▶ What is required:
Should a line below contain the word "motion", report it.

▶ Information provided:
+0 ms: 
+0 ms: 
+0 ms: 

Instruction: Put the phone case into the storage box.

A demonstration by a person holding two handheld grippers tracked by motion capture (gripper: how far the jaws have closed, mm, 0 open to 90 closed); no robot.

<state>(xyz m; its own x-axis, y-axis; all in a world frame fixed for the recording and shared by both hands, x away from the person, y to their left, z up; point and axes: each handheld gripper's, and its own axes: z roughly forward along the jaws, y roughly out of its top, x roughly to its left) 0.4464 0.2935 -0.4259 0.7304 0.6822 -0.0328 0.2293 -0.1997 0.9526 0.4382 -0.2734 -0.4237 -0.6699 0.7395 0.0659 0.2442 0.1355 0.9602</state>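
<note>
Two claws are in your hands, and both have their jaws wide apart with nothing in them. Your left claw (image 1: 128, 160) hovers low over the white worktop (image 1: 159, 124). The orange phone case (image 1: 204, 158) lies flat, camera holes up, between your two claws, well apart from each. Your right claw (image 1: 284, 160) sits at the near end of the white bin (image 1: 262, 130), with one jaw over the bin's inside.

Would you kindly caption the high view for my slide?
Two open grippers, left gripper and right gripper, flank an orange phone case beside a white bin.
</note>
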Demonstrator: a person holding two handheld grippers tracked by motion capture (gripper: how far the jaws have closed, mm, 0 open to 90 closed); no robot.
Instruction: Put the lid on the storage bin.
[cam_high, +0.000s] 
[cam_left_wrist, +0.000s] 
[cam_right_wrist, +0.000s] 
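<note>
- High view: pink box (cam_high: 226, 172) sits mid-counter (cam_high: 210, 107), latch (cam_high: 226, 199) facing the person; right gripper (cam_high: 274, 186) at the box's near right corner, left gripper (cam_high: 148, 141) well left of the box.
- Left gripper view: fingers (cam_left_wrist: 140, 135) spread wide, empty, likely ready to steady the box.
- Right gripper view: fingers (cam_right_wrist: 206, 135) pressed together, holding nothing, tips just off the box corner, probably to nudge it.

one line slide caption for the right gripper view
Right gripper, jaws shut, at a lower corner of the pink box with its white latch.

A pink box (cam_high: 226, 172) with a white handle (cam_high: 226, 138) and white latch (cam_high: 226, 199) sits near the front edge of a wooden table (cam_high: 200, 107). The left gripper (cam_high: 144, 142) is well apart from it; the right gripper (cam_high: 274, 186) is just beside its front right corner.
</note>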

▶ Task output:
A demonstration by a person holding two handheld grippers tracked by motion capture (gripper: how far the jaws have closed, mm, 0 open to 90 closed); no robot.
Demonstrator: a person holding two handheld grippers tracked by motion capture (gripper: how far the jaws have closed, mm, 0 open to 90 closed); no robot.

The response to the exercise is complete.